■ **Your task**:
Return the listing below verbatim. Pictures do not belong in the copy.

■ **Data shown**:
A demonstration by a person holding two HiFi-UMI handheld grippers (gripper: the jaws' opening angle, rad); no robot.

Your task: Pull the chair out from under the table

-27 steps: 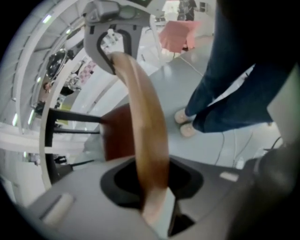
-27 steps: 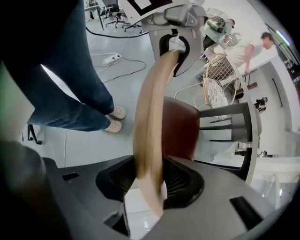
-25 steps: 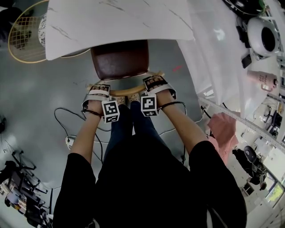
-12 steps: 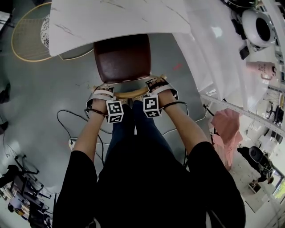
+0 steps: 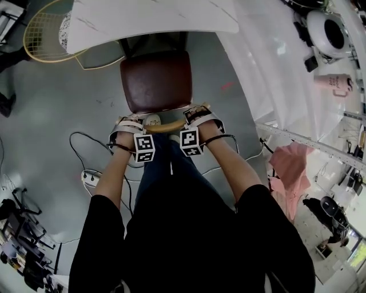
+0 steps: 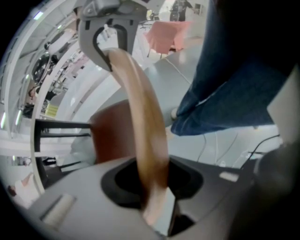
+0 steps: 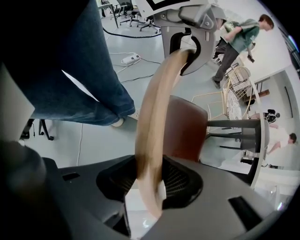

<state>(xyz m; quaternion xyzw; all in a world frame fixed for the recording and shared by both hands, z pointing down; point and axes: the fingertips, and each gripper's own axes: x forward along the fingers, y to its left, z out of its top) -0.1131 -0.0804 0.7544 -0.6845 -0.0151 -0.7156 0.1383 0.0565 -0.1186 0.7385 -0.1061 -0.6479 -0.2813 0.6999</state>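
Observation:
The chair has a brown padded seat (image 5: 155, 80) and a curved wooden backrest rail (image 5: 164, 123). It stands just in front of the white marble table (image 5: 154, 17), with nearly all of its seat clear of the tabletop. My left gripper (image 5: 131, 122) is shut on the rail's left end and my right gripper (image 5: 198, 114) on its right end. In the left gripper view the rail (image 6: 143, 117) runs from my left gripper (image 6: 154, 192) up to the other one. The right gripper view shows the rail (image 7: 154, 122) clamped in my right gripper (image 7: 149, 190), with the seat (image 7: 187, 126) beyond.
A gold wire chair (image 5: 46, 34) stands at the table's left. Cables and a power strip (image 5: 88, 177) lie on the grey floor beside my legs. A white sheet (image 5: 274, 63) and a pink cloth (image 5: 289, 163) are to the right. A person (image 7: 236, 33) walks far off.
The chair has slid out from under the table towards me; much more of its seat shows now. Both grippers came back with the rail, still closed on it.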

■ **Written solution**:
A demonstration by a person holding two HiFi-UMI handheld grippers (gripper: the jaws' opening angle, rad); no robot.

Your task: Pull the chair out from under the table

-27 steps: 
-27 steps: 
-25 steps: 
-12 steps: 
+0 steps: 
+0 steps: 
+0 steps: 

<state>(xyz m; quaternion xyzw; all in a world frame fixed for the recording and shared by both hands, z pointing down; point and axes: the fingertips, and each gripper's own axes: x forward along the fingers, y to its left, z out of its top) -0.1131 -0.0804 0.7544 -0.6845 -0.0151 -0.7156 0.1383 0.0565 -0.1186 0.7385 -0.1061 -0.6479 -0.2813 0.6999</state>
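Observation:
The chair has a brown padded seat (image 5: 155, 80) and a curved wooden backrest rail (image 5: 164, 123). It stands just in front of the white marble table (image 5: 154, 17), with nearly all of its seat clear of the tabletop. My left gripper (image 5: 131, 122) is shut on the rail's left end and my right gripper (image 5: 198, 114) on its right end. In the left gripper view the rail (image 6: 143, 117) runs from my left gripper (image 6: 154, 192) up to the other one. The right gripper view shows the rail (image 7: 154, 122) clamped in my right gripper (image 7: 149, 190), with the seat (image 7: 187, 126) beyond.
A gold wire chair (image 5: 46, 34) stands at the table's left. Cables and a power strip (image 5: 88, 177) lie on the grey floor beside my legs. A white sheet (image 5: 274, 63) and a pink cloth (image 5: 289, 163) are to the right. A person (image 7: 236, 33) walks far off.
The chair has slid out from under the table towards me; much more of its seat shows now. Both grippers came back with the rail, still closed on it.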

Reply complete, and nothing else is required.